*HOW TO COMPLETE THIS TASK*: Nothing but the lines from the one with "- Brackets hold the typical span" down to the one with "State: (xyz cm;" should be returned, exactly and with both ends included, from the material below.

=== Section Start ===

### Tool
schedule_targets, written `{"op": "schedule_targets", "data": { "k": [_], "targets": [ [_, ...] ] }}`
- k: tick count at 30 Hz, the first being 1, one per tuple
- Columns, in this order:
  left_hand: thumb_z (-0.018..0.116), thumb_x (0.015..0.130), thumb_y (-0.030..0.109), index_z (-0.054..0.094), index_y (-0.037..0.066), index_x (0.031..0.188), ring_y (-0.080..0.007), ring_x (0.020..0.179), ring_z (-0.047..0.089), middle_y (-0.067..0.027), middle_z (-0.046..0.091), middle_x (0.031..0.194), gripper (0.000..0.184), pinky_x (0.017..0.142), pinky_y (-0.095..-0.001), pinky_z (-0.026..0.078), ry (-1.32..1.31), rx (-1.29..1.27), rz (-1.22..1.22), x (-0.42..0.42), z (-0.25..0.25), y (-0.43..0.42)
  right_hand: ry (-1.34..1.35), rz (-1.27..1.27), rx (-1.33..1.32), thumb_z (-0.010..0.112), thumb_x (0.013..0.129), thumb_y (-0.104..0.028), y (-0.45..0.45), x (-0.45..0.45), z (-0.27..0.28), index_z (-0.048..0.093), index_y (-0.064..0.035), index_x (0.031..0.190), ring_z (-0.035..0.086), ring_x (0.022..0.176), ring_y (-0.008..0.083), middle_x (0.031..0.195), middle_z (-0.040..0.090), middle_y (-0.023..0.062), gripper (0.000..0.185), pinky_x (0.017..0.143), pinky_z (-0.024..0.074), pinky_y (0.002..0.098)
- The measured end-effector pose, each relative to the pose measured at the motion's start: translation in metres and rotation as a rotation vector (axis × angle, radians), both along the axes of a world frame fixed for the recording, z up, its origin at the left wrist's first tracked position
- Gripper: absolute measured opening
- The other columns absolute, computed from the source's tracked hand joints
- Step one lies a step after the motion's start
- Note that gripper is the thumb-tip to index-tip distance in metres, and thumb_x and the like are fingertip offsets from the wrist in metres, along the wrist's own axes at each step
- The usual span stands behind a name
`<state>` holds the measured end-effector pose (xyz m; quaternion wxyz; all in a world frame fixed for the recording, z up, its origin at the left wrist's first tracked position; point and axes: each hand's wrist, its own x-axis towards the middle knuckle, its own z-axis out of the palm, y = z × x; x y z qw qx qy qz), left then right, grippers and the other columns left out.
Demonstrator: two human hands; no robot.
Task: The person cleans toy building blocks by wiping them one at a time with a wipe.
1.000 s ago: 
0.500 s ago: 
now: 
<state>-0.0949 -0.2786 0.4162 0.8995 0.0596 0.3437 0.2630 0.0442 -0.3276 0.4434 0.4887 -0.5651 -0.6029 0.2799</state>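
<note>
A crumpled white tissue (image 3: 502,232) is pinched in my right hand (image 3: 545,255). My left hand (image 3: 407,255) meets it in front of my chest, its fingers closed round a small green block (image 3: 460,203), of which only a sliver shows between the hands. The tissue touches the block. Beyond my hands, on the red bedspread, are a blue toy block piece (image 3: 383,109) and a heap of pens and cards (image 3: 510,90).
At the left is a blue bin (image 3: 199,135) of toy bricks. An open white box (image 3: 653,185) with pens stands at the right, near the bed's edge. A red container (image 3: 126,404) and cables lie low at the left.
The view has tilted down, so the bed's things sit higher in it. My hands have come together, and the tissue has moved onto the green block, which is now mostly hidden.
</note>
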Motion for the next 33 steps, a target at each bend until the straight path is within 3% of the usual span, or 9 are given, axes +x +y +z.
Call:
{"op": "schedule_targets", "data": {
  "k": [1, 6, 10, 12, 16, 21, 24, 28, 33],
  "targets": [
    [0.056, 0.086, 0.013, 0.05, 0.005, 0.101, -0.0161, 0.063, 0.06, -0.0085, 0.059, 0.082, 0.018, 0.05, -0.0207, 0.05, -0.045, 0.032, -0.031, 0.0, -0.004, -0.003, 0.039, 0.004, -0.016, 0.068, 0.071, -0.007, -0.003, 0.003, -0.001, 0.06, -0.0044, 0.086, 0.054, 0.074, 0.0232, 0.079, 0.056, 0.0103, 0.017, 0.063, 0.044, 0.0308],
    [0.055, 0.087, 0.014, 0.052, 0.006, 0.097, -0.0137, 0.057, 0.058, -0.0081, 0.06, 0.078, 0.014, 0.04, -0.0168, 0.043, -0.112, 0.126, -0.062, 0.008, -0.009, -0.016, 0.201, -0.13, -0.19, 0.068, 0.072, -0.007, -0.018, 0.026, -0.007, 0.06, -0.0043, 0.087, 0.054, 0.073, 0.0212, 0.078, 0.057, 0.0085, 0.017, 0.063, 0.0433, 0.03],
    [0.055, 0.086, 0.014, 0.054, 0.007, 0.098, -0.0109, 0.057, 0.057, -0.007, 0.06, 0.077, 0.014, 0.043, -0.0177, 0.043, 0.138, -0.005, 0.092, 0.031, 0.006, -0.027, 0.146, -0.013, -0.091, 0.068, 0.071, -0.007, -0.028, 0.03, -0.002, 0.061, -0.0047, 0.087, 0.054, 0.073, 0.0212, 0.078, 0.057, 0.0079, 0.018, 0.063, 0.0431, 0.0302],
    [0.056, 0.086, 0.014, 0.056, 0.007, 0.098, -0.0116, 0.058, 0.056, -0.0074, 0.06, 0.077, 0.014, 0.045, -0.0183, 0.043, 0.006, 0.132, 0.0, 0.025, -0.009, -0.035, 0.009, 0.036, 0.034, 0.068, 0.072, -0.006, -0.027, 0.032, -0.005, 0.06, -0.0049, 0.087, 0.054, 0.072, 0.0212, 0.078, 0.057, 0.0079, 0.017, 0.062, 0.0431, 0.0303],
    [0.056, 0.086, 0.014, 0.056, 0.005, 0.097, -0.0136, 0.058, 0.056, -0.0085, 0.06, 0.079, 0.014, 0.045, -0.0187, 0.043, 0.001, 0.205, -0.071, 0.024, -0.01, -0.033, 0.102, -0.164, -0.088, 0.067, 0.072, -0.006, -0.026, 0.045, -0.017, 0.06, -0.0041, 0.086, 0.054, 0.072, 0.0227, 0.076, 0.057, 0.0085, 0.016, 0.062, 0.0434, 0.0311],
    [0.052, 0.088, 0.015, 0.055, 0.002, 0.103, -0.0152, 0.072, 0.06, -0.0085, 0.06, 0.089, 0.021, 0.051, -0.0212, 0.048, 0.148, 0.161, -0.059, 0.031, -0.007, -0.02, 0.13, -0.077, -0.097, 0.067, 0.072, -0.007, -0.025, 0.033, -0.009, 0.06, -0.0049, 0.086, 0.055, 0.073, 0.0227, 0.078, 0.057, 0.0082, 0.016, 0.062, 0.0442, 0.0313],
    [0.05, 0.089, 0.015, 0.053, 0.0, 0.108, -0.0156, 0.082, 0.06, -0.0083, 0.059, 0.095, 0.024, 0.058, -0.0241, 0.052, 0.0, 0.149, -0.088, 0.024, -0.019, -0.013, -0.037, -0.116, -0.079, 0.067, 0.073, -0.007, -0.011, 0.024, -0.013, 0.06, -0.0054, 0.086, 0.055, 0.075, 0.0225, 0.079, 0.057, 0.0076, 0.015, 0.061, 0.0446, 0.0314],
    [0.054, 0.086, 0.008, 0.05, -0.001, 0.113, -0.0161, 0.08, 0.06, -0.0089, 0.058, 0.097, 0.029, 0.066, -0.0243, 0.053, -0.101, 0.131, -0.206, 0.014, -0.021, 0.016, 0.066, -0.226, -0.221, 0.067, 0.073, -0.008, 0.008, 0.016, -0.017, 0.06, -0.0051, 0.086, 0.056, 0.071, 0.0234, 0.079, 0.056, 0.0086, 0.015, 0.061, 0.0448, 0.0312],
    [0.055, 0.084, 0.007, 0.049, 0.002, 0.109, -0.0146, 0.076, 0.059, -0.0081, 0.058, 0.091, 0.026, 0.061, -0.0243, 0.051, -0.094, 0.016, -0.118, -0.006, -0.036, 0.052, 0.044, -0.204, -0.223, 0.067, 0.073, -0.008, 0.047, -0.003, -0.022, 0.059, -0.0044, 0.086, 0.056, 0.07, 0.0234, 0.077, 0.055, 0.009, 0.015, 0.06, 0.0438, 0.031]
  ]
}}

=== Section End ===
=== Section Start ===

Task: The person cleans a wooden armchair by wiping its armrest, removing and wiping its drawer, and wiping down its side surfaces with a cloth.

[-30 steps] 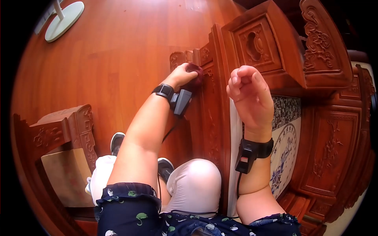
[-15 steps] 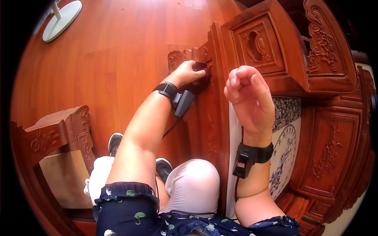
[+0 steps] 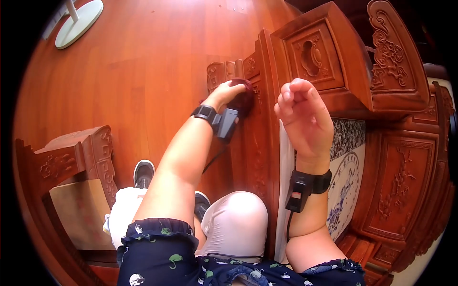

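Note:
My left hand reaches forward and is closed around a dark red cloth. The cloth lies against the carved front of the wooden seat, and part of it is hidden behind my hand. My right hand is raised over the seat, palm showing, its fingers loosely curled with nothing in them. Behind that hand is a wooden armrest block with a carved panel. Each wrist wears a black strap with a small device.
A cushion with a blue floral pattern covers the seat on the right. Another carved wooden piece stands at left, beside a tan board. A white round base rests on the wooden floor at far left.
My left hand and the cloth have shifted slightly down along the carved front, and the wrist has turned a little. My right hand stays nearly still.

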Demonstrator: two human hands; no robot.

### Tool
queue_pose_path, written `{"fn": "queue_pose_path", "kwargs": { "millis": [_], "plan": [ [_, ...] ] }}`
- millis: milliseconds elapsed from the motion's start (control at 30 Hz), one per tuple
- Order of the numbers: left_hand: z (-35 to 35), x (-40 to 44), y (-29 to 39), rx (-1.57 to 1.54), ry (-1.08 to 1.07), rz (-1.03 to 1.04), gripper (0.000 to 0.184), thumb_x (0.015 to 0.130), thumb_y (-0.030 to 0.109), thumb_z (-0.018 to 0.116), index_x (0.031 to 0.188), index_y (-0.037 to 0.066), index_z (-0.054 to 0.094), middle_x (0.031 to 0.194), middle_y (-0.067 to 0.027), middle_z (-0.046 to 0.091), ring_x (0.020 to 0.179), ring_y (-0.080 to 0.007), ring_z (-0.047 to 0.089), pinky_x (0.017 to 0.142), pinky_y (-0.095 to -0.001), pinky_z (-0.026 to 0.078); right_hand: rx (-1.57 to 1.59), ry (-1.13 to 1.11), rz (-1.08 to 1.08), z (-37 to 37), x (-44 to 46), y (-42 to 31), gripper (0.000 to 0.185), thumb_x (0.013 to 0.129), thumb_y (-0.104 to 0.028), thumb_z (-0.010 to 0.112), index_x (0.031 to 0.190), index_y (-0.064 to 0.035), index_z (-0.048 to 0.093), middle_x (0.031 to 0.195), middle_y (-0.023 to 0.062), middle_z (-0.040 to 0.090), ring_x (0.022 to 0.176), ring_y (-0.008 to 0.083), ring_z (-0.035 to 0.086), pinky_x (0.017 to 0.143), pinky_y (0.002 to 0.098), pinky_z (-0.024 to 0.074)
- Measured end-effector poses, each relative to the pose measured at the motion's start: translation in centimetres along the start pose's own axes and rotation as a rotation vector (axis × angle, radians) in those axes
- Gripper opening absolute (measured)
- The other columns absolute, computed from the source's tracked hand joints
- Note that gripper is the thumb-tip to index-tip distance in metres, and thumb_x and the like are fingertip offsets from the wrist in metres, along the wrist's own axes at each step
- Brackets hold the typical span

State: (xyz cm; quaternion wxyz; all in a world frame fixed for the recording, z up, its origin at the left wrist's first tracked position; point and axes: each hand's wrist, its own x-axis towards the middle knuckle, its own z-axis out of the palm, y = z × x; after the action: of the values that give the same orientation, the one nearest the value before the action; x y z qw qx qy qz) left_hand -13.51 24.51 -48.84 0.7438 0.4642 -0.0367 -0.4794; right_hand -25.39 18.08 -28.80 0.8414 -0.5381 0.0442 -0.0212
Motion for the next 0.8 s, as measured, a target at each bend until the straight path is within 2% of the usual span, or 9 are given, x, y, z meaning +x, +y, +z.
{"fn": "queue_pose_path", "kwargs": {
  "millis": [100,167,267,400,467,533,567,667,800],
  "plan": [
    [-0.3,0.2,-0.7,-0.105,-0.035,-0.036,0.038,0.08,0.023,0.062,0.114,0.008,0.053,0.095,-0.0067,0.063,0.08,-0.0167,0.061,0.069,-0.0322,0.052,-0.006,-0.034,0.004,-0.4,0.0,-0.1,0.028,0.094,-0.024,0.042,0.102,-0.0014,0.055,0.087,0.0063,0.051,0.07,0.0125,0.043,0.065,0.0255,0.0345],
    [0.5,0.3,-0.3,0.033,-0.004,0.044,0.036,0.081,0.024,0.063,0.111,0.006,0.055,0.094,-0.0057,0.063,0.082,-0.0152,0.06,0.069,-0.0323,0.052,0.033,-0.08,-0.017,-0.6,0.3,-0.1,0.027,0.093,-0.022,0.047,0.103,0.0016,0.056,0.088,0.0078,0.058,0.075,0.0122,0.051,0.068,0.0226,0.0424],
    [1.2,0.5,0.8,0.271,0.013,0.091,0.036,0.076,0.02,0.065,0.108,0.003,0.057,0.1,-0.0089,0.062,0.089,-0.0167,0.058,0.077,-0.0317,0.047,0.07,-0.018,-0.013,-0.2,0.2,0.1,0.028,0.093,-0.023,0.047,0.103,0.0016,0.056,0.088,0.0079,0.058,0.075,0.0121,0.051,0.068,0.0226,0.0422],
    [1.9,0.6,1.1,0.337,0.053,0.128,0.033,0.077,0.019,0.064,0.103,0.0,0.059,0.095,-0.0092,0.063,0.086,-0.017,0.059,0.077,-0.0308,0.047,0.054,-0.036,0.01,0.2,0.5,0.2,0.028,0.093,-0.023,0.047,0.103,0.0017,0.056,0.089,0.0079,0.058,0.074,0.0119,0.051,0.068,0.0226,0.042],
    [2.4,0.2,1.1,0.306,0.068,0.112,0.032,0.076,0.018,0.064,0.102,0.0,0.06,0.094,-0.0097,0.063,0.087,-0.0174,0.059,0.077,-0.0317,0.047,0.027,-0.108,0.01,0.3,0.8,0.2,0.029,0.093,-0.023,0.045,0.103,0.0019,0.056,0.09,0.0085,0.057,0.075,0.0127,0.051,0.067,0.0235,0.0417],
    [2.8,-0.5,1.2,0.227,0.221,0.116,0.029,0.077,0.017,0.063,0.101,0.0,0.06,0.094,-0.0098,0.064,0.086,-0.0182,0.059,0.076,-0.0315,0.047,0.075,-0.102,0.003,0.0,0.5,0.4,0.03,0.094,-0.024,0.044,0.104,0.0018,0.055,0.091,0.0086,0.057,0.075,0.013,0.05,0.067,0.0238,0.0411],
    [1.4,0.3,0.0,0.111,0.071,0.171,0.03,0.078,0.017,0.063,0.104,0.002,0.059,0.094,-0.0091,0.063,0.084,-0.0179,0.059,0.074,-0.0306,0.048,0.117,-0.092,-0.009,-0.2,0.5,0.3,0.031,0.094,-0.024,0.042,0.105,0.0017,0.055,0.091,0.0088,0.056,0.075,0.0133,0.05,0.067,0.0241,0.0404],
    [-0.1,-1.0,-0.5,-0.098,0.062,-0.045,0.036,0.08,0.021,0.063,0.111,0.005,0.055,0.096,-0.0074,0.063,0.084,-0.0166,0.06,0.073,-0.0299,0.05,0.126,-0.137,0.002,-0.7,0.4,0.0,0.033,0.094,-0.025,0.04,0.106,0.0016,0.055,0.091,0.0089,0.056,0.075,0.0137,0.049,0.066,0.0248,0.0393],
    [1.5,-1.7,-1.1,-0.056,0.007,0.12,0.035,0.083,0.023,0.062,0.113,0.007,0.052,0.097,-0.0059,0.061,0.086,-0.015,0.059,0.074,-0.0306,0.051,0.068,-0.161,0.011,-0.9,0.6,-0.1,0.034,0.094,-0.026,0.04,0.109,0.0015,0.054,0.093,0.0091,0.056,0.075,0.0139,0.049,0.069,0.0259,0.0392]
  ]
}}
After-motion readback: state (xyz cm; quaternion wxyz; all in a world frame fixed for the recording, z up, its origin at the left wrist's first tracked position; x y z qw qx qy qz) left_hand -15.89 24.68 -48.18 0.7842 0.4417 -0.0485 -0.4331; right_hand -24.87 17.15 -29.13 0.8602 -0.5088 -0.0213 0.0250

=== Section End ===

*ANSWER TO THIS PROBLEM*:
- Brackets hold the typical span

State: (xyz cm; quaternion wxyz; all in a world frame fixed for the recording, z up, its origin at the left wrist's first tracked position; point and axes: each hand's wrist, its own x-axis towards the middle knuckle, its own z-axis out of the palm, y = z × x; after the action: of the values that give the same orientation, the one nearest the value before the action; x y z qw qx qy qz) left_hand -13.51 24.51 -48.84 0.7438 0.4642 -0.0367 -0.4794; right_hand -25.39 18.08 -28.80 0.8414 -0.5381 0.0442 -0.0212

This exercise is complete.